Ausgerechnet sie, die immer die tollen Sonnenbrillen trägt, die ich am trendigen Schulterblatt immer sehe, wie toll sie ist, die Kleidung die sie einordnet, ihr ganz individueller Stil, wie halt alle ihre Freunde, in dieser individuellen Uniform gesteckt, gepresst, die Gestik, die Sprache, diese heitere Hektik, immer auf der Seite der Lacher, kreativ, “irgendwas Kreatives”, als würde sie sagen “Pommes mit irgendwas”, die paar gewechselten Worte blosse Hüllen, kennste den, kennste den, wie sie sich im Freundeskreis tummelt, im Rausch der Grossstadt, wobei man selbst nacher immer ein wenig mit dem Gefühl alleine bleibt, man würde was verpassen im Leben, so bunt sei es noch nie gewesen, wie grau man doch geworden sei.

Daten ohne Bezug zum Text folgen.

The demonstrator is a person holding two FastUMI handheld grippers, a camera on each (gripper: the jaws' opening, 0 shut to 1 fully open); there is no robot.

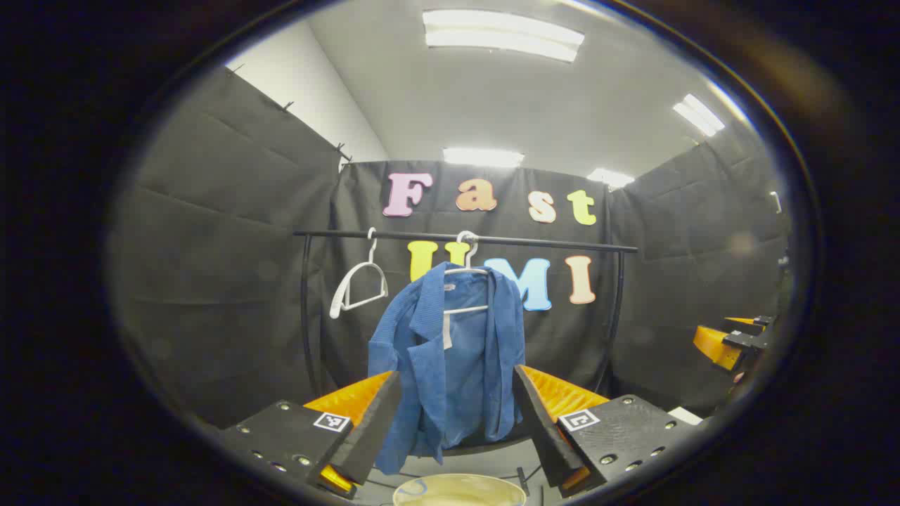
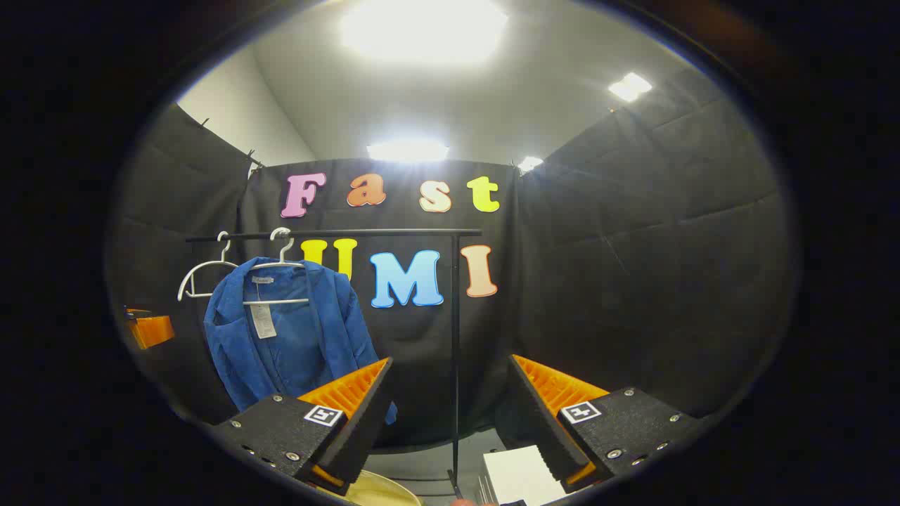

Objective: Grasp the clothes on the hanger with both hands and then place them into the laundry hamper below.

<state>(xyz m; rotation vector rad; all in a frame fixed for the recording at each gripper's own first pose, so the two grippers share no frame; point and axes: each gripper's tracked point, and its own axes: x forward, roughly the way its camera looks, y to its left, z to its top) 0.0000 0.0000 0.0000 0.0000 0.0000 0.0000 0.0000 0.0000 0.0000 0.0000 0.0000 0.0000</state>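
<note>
Both grippers, left (image 1: 457,414) and right (image 2: 450,414), are holding their fingers spread wide, gripping nothing. The blue jacket (image 1: 450,351) is hanging on a white hanger (image 1: 466,270) at twelve o'clock, the hamper (image 1: 458,490) sitting at six. It looks soft and light; pinching each shoulder seems wisest.

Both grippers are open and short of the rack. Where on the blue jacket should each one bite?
Judging by its hang, take the blue jacket at its two shoulders, coming straight from the front. It drapes open over the white hanger, so each shoulder offers a fabric fold to pinch.
</note>
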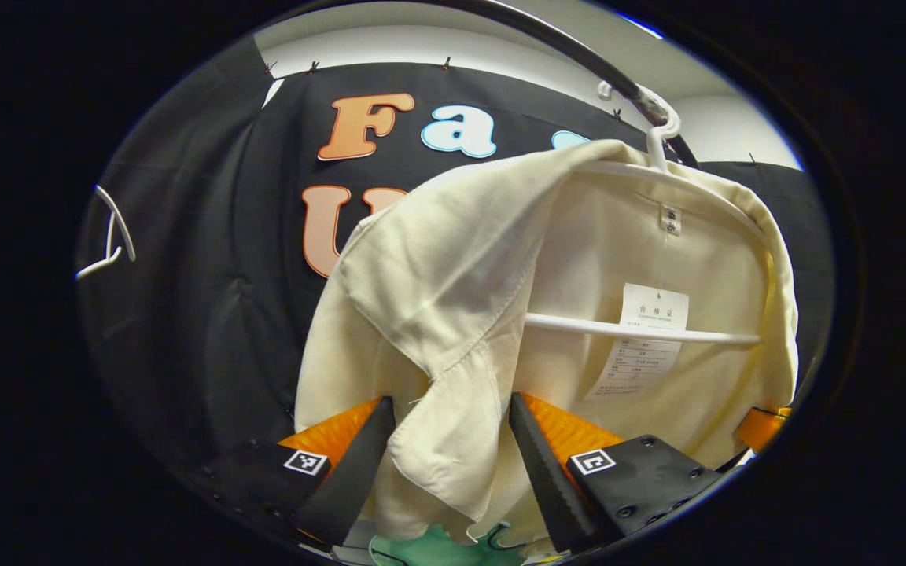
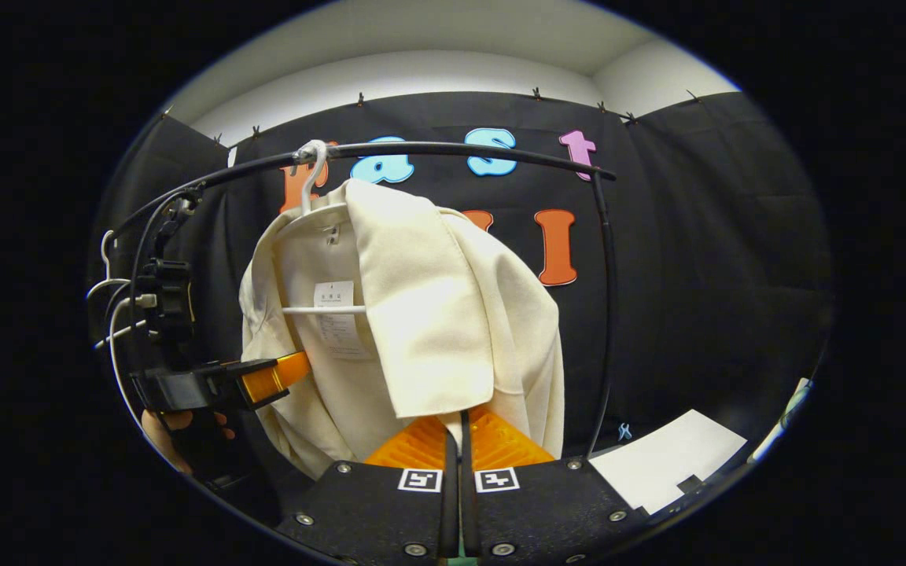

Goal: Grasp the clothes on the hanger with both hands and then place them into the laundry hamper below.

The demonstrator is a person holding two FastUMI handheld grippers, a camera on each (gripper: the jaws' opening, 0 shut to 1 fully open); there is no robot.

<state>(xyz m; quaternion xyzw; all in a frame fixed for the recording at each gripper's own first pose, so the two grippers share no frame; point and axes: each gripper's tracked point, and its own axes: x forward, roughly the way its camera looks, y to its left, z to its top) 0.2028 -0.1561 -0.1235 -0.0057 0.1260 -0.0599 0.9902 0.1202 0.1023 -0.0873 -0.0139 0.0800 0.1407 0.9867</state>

Ausgerechnet sie, die in unser kleines Haus einzieht, wo wir anderen einander richtig grüssen, und nicht nur das, sondern auch oft zusammen die Weinflaschen leeren und den mitgebrachten Tee aus Friesland trinken, wenn die Tage kalt sind, oder auch warm, oder regnerisch, oder langweilig, in unserem Haus, in dem halt jeder tut was er will, man nebeneinander herlebt, wie Nachbarn das halt so machen, aber man trotzdem einander mag, und sich in einer Grosstadtidylle wähnt, weil doch alle ach so jung sind, und das anonyme Hochhausleben ohnehin veraltet ist. Und dann, warum nicht sie. Bestimmt nett, die Neue im ersten Stock.

Ausgerechnet sie, bringt diesen Hauch von Bürgerlichkeit ins Haus, und klopft mit dem Besen an die Decke wenn der Nachbar um neun Uhr abends laute Musik hört.